> _Action item_
The data below is to be written out exactly, with no pictures.

Collected data START

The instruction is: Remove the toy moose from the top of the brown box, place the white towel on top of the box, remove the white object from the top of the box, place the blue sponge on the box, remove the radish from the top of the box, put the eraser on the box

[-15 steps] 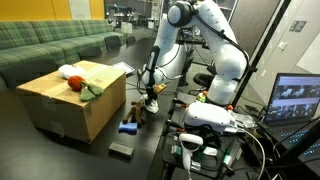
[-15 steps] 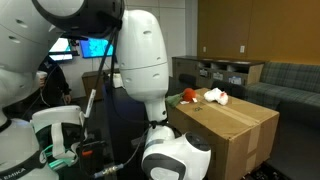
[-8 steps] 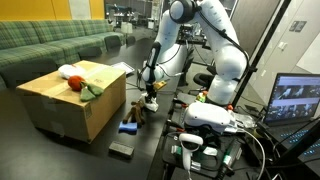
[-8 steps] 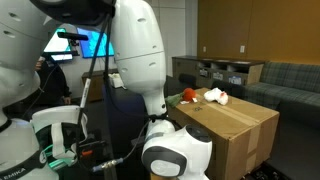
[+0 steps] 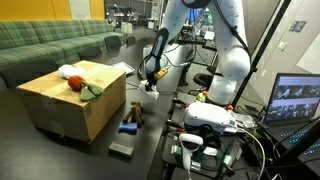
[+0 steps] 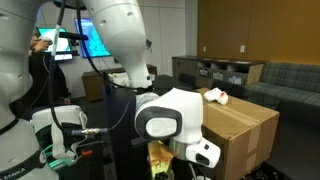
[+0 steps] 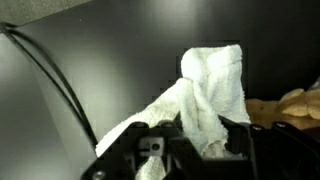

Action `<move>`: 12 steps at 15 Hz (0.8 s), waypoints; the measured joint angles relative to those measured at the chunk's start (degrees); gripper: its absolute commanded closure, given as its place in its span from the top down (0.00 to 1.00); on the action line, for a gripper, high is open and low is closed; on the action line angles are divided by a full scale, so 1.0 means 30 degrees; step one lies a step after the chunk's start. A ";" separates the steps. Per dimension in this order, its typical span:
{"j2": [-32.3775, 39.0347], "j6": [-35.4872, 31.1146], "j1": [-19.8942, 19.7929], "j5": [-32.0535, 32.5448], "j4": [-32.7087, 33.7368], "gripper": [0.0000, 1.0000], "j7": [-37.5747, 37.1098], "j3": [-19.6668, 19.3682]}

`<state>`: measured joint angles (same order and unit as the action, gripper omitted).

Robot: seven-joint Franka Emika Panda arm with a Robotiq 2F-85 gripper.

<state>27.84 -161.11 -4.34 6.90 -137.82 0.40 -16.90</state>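
Observation:
My gripper (image 5: 150, 83) is shut on the white towel (image 5: 152, 89) and holds it in the air, right of the brown box (image 5: 60, 105). In the wrist view the towel (image 7: 215, 80) hangs bunched between the jaws (image 7: 205, 135). A tan shape at the right edge (image 7: 290, 105) looks like the toy moose. The moose (image 5: 136, 112) lies on the dark floor beside the box. A red radish with green leaves (image 5: 76, 83) and a white object (image 5: 66, 70) sit on the box top. The blue sponge (image 5: 128, 127) and the dark eraser (image 5: 121, 149) lie on the floor.
A green sofa (image 5: 50, 45) stands behind the box. The robot base with cables (image 5: 205, 125) and a laptop (image 5: 298, 100) stand to the right. In an exterior view the arm's elbow (image 6: 170, 120) blocks much of the box (image 6: 245, 125); the white object (image 6: 215, 96) shows there.
The gripper has risen from low beside the moose, carrying the white towel up with it. The arm's upper links have swung. The things on the box have not moved.

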 measured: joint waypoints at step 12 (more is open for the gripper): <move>-0.6077 0.2454 0.4978 0.6186 0.1816 0.12 -0.9860 0.0633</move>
<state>9.61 -153.75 10.59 25.46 -132.37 -29.18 -15.00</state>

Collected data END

> _Answer to the exercise_
The instruction is: Remove the toy moose from the top of the brown box, place the white towel on top of the box, remove the white object from the top of the box, place the blue sponge on the box, remove the radish from the top of the box, put the eraser on the box

[-15 steps] 
[-15 steps] 
[-8 steps] 
[-8 steps] 
[+0 steps] 
[+0 steps] 
[+0 steps] 

Action `<move>`: 12 steps at 15 Hz (0.8 s), waypoints; the measured joint angles relative to those measured at the chunk's start (degrees); gripper: its absolute commanded closure, given as its place in its span from the top down (0.00 to 1.00); on the action line, for a gripper, high is open and low is closed; on the action line angles are divided by a full scale, so 1.0 means 30 degrees; step one lies a step after the chunk's start. A ";" separates the steps. Per dimension in this order, its typical span:
{"j2": [-32.3775, 39.0347], "j6": [-35.4872, 31.1146], "j1": [-19.8942, 19.7929], "j5": [-32.0535, 32.5448], "j4": [-32.7087, 33.7368], "gripper": [0.0000, 1.0000], "j7": [-37.5747, 37.1098], "j3": [-19.6668, 19.3682]}

`<state>`: measured joint angles (same order and unit as the action, gripper omitted).

Robot: seven-joint Franka Emika Panda arm with a Robotiq 2F-85 gripper.

<state>27.84 -161.11 -4.34 6.90 -137.82 0.40 -16.90</state>
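Observation:
My gripper (image 5: 150, 83) is shut on the white towel (image 5: 152, 89) and holds it in the air, right of the brown box (image 5: 60, 105). In the wrist view the towel (image 7: 215, 80) hangs bunched between the jaws (image 7: 205, 135). A tan shape at the right edge (image 7: 290, 105) looks like the toy moose. The moose (image 5: 136, 112) lies on the dark floor beside the box. A red radish with green leaves (image 5: 76, 83) and a white object (image 5: 66, 70) sit on the box top. The blue sponge (image 5: 128, 127) and the dark eraser (image 5: 121, 149) lie on the floor.
A green sofa (image 5: 50, 45) stands behind the box. The robot base with cables (image 5: 205, 125) and a laptop (image 5: 298, 100) stand to the right. In an exterior view the arm's elbow (image 6: 170, 120) blocks much of the box (image 6: 245, 125); the white object (image 6: 215, 96) shows there.
The gripper has risen from low beside the moose, carrying the white towel up with it. The arm's upper links have swung. The things on the box have not moved.
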
 measured: joint waypoints at step 12 (more is open for the gripper): <move>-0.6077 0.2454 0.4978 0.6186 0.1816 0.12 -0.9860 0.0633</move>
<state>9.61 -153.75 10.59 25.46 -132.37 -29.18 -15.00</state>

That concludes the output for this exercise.